Entity Tags: Clear Channel, Lawrence O’Donnell, Debbie Wasserman Schultz, Eric Boehlert, Kit Carson, Alex Seitz-Wald, Sandra Fluke, Kaili Jo Gray, Premiere Radio Networks, Rush Limbaugh

Timeline Tags: Domestic Propaganda

Peggy Noonan, a conservative commentator and former advisor in the first Bush administration, denounces talk show host Rush Limbaugh’s three-day vilification of Georgetown law student Sandra Fluke (see February 29, 2012, March 1, 2012, and March 2, 2012). On ABC’s Sunday morning talk show This Week, Noonan says: “What Rush Limbaugh said was crude, rude, even piggish, it was just unacceptable, he ought to be called on it. I’m glad he has apologized (see March 3, 2012). I guess there will be a debate now about the nature of the apology.
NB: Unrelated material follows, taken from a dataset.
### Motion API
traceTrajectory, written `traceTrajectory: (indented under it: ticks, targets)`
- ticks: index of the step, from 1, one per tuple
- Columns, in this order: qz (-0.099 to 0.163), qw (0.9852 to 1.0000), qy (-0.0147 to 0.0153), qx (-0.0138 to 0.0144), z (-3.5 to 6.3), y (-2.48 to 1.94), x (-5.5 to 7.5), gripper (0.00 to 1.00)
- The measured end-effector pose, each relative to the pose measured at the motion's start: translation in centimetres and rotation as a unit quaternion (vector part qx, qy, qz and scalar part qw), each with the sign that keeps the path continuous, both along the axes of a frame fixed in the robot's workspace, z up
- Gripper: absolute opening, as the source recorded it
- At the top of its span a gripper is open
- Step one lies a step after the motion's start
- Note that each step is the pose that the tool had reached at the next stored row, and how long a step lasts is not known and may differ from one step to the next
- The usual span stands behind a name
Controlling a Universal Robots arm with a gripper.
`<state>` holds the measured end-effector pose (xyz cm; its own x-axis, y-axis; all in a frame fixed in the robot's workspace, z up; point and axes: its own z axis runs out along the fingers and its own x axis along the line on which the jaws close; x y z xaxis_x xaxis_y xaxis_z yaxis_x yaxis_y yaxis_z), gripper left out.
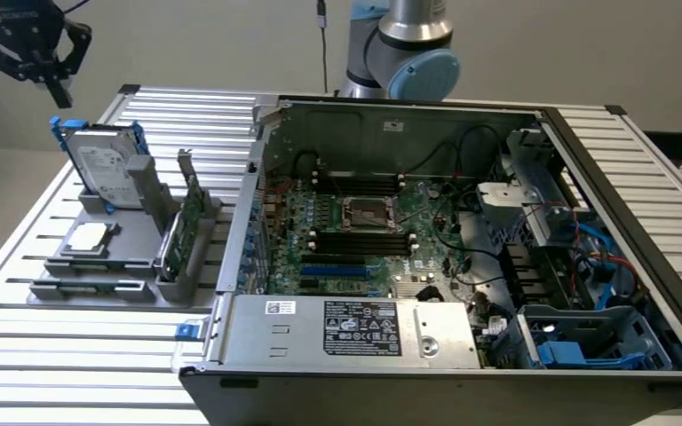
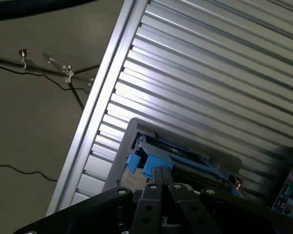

But what he said was also destructive.” Noonan says Limbaugh’s statements “confused the issue. It played into this trope that the Republicans have a war on women. No, they don’t, but he made it look they that way. It confused the larger issue which is the real issue, which is ‘Obamacare,’ and its incursions against religious freedoms, which is a serious issue. It was not about this young lady at Georgetown.” [Media Matters, 3/4/2012; TPM LiveWire, 3/4/2012]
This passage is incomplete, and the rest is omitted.